The study also sought to determine the associations between vocational teachers’ sustainability knowledge, readiness for sustainability teaching, and self-efficacy in sustainability teaching. To assess the interactive effect among these variables, three hypotheses were tested using the partial least squares structural equation modeling (PLS-SEM) analysis. Table 9 provides critical insights into the complex relationships between teachers’ sustainability knowledge, readiness for sustainability teaching, and self-efficacy. The finding that sustainability knowledge has no significant effect on vocational teachers’ readiness contradicts the initial hypothesis (H1) and calls into question established literature. Irrespective of this, the idea that an educator’s foundational knowledge, as emphasized by UNESCO [30] and echoed in the works of Wals [34] and Walshe [35], does not directly affect teachers’ preparedness brings an interesting dynamic to the discourse. This finding contradicts previous research, which found a positive relationship between knowledge of sustainability concepts and preparedness for ESD. Vukelic’s [21] study, for example, found that exposure to sustainability concepts during initial training influenced teachers’ readiness for ESD. This could be the result of a myriad of factors. Firstly, sustainability knowledge is multifaceted, encompassing social, environmental, and economic dimensions. Bandura [16] posits that individuals learn through observation, imitation, and modeling. Teachers may require more specific and targeted training on integrating sustainability concepts into pedagogical practices that go beyond general knowledge and awareness of sustainability issues. In addition, knowledge is an individual-level construct that varies from person to person and is contingent on environmental and contextual factors, training, experience, and so on. These intervening variables may affect the relationship between vocational teachers’ knowledge of sustainability and their readiness to engage in ESD.
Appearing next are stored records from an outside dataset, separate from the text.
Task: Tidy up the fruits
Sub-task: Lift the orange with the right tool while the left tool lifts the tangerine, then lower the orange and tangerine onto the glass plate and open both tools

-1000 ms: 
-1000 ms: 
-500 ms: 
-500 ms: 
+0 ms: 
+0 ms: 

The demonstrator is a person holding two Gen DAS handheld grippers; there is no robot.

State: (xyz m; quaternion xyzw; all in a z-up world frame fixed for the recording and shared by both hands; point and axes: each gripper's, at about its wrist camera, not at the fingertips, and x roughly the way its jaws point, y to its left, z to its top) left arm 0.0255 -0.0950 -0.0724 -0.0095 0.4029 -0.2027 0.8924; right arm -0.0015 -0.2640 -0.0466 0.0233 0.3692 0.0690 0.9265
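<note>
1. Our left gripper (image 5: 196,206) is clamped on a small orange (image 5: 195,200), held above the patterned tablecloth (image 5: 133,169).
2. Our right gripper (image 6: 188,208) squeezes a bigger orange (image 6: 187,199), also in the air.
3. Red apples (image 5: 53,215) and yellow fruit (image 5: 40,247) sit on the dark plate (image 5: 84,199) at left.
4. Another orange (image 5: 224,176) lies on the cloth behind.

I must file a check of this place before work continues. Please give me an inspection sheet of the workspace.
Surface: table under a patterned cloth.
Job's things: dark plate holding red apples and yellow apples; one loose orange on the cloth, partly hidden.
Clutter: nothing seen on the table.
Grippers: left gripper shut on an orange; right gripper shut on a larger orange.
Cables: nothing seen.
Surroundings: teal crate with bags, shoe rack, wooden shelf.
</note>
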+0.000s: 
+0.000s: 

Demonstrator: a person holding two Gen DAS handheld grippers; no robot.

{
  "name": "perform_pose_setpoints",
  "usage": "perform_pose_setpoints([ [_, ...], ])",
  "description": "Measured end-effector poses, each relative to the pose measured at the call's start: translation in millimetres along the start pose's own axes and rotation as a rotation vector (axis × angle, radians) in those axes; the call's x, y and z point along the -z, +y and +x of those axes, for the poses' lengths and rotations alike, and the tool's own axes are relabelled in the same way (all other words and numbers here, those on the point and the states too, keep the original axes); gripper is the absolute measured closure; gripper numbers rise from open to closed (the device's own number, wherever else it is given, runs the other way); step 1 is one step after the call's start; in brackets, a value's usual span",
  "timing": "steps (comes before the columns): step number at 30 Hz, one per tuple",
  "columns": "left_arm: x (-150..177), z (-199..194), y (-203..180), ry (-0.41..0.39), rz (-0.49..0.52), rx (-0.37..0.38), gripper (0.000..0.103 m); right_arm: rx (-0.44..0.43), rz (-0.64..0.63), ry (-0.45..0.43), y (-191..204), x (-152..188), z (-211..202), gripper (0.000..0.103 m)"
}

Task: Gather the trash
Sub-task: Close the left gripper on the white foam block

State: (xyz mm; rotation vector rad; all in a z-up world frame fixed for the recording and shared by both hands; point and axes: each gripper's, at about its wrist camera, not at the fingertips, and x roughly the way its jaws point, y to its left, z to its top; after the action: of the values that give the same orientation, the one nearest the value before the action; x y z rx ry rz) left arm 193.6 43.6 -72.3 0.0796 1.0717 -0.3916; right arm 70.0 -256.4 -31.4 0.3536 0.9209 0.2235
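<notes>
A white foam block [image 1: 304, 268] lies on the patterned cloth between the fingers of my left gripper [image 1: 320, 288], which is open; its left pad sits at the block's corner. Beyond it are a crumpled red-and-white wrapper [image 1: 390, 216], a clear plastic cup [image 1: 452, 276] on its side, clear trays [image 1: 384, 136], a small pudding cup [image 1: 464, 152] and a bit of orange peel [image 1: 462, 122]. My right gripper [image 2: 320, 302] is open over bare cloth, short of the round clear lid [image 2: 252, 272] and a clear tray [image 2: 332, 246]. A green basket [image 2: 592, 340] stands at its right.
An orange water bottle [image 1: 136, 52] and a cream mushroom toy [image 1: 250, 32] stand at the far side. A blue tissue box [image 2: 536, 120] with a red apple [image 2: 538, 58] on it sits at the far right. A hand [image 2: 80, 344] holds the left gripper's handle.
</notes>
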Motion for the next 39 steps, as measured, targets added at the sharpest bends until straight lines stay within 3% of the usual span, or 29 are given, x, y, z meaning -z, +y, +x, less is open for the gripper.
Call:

Another possible explanation for this research outcome may be the contextual variations in knowledge. The study focused on vocational teachers in Malaysian vocational colleges. Hence, contextual variations may influence the relationship between sustainability knowledge and readiness [16]. Cultural, institutional, or contextual differences may impact how sustainability knowledge translates into practical readiness. SCT emphasizes the role of social and environmental factors in shaping behavior, and these contextual elements may play a crucial role in determining the effectiveness of sustainability knowledge in promoting teachers’ readiness. In addition, Bandura also highlighted the interaction between personal factors, behavior, and the environment. This is because such factors, such as institutional support, collaborative learning environments, or specific teaching methodologies, may need to interact with sustainability knowledge to affect teachers’ readiness for sustainability teaching [16]. This study did not account for these factors, hence the outcome.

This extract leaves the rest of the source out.